About this exercise
Lines with the word "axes" are the ones wanted. Copy each of them from the entries below.

Data for review

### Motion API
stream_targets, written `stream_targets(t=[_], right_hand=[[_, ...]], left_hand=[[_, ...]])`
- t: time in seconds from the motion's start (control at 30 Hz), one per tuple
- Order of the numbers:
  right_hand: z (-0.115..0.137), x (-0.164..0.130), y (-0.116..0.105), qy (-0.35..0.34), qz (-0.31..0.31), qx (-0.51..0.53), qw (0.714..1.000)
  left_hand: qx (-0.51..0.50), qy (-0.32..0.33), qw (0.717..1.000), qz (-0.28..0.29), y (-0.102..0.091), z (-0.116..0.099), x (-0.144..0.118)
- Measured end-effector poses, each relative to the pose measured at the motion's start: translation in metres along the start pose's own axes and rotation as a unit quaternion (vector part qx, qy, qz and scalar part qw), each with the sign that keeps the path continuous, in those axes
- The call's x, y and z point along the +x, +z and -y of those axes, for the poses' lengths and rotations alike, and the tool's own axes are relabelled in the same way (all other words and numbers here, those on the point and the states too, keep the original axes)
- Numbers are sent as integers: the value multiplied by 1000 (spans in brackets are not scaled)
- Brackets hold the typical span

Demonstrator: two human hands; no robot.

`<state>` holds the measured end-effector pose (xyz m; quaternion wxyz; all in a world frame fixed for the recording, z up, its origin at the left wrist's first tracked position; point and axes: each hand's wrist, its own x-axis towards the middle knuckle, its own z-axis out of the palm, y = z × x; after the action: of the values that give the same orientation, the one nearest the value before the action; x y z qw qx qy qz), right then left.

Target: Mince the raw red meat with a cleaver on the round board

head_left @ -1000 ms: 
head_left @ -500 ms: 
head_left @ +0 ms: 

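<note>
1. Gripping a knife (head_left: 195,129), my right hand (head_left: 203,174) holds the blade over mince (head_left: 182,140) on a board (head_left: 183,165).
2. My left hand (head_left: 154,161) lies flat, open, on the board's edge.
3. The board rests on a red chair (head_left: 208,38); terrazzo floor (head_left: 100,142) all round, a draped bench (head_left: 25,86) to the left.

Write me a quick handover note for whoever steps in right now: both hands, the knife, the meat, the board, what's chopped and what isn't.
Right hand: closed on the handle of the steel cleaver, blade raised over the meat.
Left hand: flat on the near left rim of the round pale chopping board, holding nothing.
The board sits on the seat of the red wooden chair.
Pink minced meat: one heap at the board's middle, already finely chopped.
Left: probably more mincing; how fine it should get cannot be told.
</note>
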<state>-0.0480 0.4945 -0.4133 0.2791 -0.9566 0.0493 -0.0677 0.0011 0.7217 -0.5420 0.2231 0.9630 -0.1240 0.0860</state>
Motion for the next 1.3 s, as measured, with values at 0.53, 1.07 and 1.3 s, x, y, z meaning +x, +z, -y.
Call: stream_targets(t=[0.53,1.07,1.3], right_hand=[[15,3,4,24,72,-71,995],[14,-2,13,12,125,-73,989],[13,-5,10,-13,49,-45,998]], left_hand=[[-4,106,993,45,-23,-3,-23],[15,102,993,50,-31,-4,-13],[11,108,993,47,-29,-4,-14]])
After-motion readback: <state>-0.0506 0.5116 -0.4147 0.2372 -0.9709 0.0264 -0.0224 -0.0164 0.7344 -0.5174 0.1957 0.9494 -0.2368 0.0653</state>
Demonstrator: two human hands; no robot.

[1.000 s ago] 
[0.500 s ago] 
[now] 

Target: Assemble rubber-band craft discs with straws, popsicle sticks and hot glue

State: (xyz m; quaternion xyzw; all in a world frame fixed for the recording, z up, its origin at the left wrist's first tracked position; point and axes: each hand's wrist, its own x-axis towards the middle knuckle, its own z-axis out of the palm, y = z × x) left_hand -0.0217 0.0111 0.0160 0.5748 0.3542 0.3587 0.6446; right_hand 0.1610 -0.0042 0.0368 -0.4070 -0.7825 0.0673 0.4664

Output below
- Measured end-effector poses, each relative to the pose measured at the motion's start: translation in metres along the start pose's own axes and rotation as a unit quaternion (vector part qx, qy, qz and scalar part qw), each with the sign that keeps the path continuous, in those axes
- The call's x, y and z point along the +x, +z and -y of those axes, for the poses' lengths and rotations alike, and the tool's own axes are relabelled in the same way (all other words and numbers here, those on the point and the states too, keep the original axes)
`<state>` holds the measured end-effector pose (xyz m; quaternion wxyz; all in a world frame fixed for the recording, z up, its origin at the left wrist's first tracked position; point and axes: each hand's wrist, its own x-axis towards the middle knuckle, its own z-axis out of the palm, y = z × x; after the action: of the values that give the same orientation, the one nearest the value before the action; x y z qw qx qy qz), right then left.
State: (xyz m; quaternion xyzw; all in a world frame fixed for the recording, z up, its origin at the left wrist's first tracked position; point and axes: each hand's wrist, its own x-axis towards the middle knuckle, its own z-axis out of the palm, y = z × x) left_hand -0.0217 0.0111 0.0160 0.5748 0.3542 0.3587 0.6446; right_hand 0.1610 -0.0042 0.0368 -0.4070 -0.7825 0.0673 0.4664

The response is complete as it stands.